Aku tidak yakin apakah ini akan berhasil, tapi aku mencoba.
Aku mulai menenun kata-kata yang ditulis guru di papan tulis.
Isi dari papan tulis muncul dengan jelas dalam pikiranku.
Meski aku tidak mengerti isinya, seolah-olah sebuah foto diambil dan isinya tersimpan begitu saja.
"Ini bisa berguna."
Aku juga menyimpan isi buku saat aku berada di bengkel.
Aku berhenti mencatat. Tidak perlu lagi. Sebaliknya, aku fokus pada penjelasan guru.
Isi papan tulis akan tersimpan secara otomatis, dan aku bisa mengulasnya kapan saja.
Begitu aku berhenti mencatat, tatapan penasaran yang mengarah kepadaku berkurang.

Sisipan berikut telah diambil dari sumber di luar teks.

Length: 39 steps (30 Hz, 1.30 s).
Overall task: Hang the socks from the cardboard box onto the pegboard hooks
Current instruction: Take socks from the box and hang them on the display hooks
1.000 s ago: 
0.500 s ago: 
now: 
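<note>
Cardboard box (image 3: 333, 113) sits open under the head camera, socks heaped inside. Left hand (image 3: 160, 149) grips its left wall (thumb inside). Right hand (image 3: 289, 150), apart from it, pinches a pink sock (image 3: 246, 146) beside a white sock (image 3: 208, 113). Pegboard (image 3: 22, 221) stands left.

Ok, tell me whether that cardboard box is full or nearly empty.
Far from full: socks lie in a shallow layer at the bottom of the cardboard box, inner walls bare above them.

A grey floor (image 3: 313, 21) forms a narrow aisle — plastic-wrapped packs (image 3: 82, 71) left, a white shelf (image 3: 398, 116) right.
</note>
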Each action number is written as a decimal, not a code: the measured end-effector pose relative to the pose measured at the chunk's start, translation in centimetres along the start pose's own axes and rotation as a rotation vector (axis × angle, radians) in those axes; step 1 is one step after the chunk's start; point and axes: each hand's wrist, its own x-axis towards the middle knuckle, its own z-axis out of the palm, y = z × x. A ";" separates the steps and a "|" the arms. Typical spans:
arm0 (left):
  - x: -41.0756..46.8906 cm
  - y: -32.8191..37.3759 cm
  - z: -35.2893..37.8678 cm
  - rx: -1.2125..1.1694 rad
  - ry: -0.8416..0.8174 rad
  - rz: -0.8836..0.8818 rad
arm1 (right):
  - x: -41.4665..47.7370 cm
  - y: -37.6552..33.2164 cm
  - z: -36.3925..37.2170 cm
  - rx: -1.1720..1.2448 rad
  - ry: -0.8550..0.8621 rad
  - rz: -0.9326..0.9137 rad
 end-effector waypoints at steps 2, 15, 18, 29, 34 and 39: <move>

Mereka mungkin berpikir aku masih sama seperti biasa karena tidak ikut mencatat.
Bahkan guru tampaknya sudah tenang. Dia seolah berkata, 'Baiklah, kalau itu yang kamu inginkan.'
***
Tetapi masalah sebenarnya adalah ujian praktis.

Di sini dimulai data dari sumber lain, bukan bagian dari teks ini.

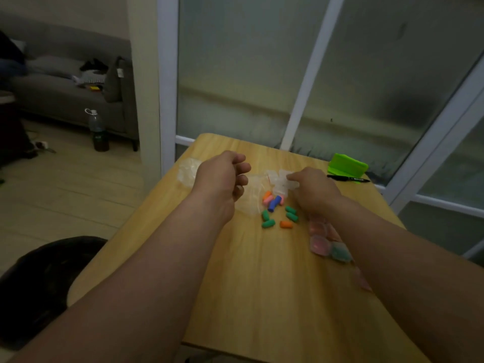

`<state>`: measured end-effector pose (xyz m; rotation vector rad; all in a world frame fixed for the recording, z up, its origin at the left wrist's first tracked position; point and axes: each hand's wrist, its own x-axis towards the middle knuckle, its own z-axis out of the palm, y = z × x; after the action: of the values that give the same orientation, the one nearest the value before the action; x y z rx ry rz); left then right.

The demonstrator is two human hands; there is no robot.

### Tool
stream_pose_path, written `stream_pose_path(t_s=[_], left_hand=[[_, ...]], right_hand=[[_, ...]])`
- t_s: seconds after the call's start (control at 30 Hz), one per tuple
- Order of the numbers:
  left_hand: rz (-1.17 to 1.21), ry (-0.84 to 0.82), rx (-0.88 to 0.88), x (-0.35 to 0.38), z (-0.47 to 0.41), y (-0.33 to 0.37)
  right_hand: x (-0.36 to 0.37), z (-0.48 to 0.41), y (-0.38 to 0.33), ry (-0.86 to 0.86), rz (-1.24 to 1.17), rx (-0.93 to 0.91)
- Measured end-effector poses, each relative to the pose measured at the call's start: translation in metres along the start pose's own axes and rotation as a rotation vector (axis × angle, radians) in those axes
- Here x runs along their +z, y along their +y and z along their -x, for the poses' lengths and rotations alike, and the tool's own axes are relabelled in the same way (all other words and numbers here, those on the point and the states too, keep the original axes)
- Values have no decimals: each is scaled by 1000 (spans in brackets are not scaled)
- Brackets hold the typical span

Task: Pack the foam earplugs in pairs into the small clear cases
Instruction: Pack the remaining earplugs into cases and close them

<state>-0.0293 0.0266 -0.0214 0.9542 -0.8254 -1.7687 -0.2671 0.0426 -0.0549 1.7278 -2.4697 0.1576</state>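
Both forearms extend from the near edge across the wooden worktop (262,297), putting the hands on either side of the working stock.

1. Left hand (222,176): it hovers above the worktop with the fingers loosely curled. Nothing shows in its grip. It sits just beside a flat clear bag (248,197), probably ready to take an earplug or steady a case.
2. Right hand (311,189): the fingers reach forward onto the cluster of empty clear cases (281,180). Whether they pinch one case or only touch it cannot be told. The step in hand appears to be choosing the next case.
3. Loose earplugs (275,206): orange, pink, blue and green pieces lie in a small scatter between the two hands, just in front of the empty cases. This keeps both reaches short.
4. Filled cases (327,242): a row holding pink and teal contents lies along the right forearm, nearer the person and apart from the loose stock. Finished work is thereby kept from mixing with unpacked pieces.
5. A second crumpled clear bag (188,170) lies beyond the left hand. A green box (347,165) and a black pen (348,178) lie at the far right edge, well apart from the work.
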Motion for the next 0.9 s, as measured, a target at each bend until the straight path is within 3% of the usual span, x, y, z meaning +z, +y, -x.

Tanpa kekuatan divine, dan tanpa keterampilan atau sihir yang tepat, ujian praktis adalah rintangan yang terlalu tinggi untuk Frondier.
Satu-satunya keahlian yang bisa Frondier andalkan adalah Weaving, namun apa gunanya itu?

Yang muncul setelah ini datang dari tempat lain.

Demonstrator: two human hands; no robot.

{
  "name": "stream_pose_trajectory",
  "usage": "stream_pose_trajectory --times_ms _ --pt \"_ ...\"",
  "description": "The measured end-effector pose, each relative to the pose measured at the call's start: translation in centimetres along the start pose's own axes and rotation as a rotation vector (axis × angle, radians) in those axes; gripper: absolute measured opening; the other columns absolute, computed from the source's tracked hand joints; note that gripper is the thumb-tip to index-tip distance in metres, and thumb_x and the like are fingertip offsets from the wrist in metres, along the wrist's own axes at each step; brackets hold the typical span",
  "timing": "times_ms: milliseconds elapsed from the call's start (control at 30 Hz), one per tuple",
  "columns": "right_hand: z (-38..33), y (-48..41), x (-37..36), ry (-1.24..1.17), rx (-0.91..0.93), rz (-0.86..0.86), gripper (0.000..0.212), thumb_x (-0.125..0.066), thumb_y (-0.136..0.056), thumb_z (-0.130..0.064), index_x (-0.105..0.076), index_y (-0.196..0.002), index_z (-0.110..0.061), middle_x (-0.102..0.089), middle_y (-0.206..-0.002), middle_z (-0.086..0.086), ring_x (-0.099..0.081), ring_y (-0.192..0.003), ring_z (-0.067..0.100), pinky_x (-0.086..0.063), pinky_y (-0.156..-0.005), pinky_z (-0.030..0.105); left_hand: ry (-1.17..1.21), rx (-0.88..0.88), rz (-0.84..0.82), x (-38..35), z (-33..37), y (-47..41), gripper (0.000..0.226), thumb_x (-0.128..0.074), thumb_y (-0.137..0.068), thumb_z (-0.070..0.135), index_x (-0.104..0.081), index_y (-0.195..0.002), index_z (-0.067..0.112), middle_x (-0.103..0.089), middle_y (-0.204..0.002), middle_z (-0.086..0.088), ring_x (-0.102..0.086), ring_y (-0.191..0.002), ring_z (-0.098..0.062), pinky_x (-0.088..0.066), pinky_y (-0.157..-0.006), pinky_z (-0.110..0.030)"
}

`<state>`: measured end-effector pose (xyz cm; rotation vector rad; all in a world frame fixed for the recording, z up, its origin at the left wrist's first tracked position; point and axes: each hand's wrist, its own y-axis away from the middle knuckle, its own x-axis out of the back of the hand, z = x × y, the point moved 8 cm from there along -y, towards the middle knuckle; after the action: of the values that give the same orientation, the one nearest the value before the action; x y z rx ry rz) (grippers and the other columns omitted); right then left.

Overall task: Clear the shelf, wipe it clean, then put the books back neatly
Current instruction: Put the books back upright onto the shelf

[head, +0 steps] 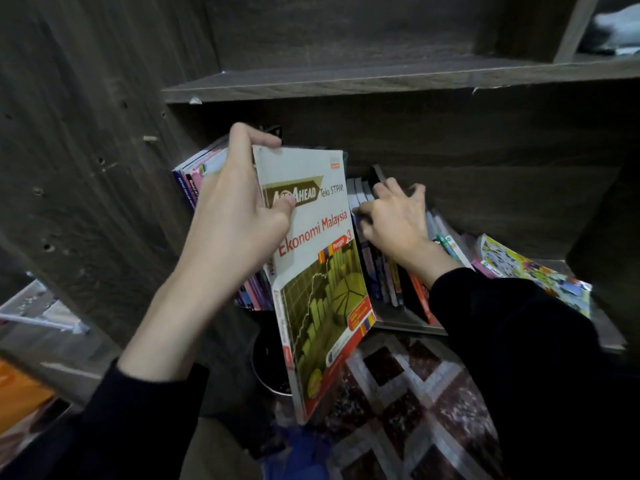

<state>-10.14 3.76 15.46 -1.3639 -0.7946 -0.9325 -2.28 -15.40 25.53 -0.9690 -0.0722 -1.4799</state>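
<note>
The left hand (239, 216) grips one textbook (318, 278) by its top edge, between left row (197, 171) and right row (384, 275), bottom overhanging the shelf (408, 325) lip, while the right hand (394, 216) at 2 o'clock curls its fingers over the right row.

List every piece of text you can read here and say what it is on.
"AHEAD": logo on the cover of the book in the left hand.
"Teks STPM": same cover, beside the logo.
"Ekonomi Malaysia": same cover, red title.
"3": same cover, red tag; the word before it is blurred.
Spines of the shelved books: too blurred to read.
</note>
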Motion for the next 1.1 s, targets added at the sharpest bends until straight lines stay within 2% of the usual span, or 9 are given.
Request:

'Sebuah salinan yang tak terlihat dan tak bisa berinteraksi dengan dunia nyata.'
Mungkin inilah sumber kemalasan Frondier. Dia mungkin telah mencoba berbagai hal dengan keahlian ini.
Tapi fakta bahwa dia menyerah setelah gagal menemukan penggunaan yang berguna menunjukkan bahwa situasinya tampak tanpa harapan.
"......?"
Sambil berjalan di koridor dan merenungkan tentang Weaving, aku melihat seorang gadis mendekat.
Swish, suara daun-daun berdesir di luar jendela.
Rambutnya berwarna senja, matanya besar dengan iris berwarna danau.
Setiap langkahnya memancarkan aura yang memenuhi ruangan.
Tanpa melirikku sedikit pun, dia berjalan mendekat.
──Aku langsung mengenalinya.
Sulit untuk tidak mengingat penampilannya yang menakjubkan.
Elodie.
Elodie de Inies Rishae.
Anak yang diberkati oleh lima dewa kini berdiri di hadapanku.
Elodie adalah karakter dari game Etius, yang menguasai semua bakat.
Frasa "diberkati oleh lima dewa" sudah cukup untuk menggambarkan kekuatannya yang luar biasa.
Satu-satunya penyesalan adalah dia tidak menjadi teman si protagonis.
Tidak peduli berapa kali si protagonis menawarkan, dia selalu menolak, dan alasannya tetap misterius.
Namun, sebagai wanita yang ditakdirkan untuk memainkan peran penting dalam tentara, dia pasti sekutu yang dapat diandalkan.
Di dunia Etius yang penuh dengan karakter, dia adalah salah satu dari beberapa karakter bernama yang memberikan rasa tenang kepada pemain.
......Tapi itu ketika aku adalah protagonis.
Aku adalah Frondier.
Bagi Elodie, aku hanyalah orang asing, dan mengenalnya tidak akan mendatangkan keuntungan apa pun.
Banyak yang tidak menyukai Frondier. Nilai akademisku buruk, dan perilakuku ceroboh.
Hanya orang malas yang bersembunyi di balik nama keluarga bangsawan. Itulah reputasi Frondier, dan itu adalah kenyataan.
Di sisi lain, Elodie, yang menjadi teladan ketekunan dan menjadi contoh bagi siswa lain, pasti melihat seseorang sepertiku dengan pandangan yang rendah.
......Jadi, aku bukanlah protagonis.
Aku seharusnya hanya berlalu dengan tenang.
"......Frondier."
Aku berniat untuk berlalu dengan tenang, tapi dia memanggilku dan menghentikan langkahku.
Aku menatap Elodie.
Matanya yang penuh kemarahan tertuju padaku.
"Kau tidak punya sesuatu untuk dikatakan padaku?"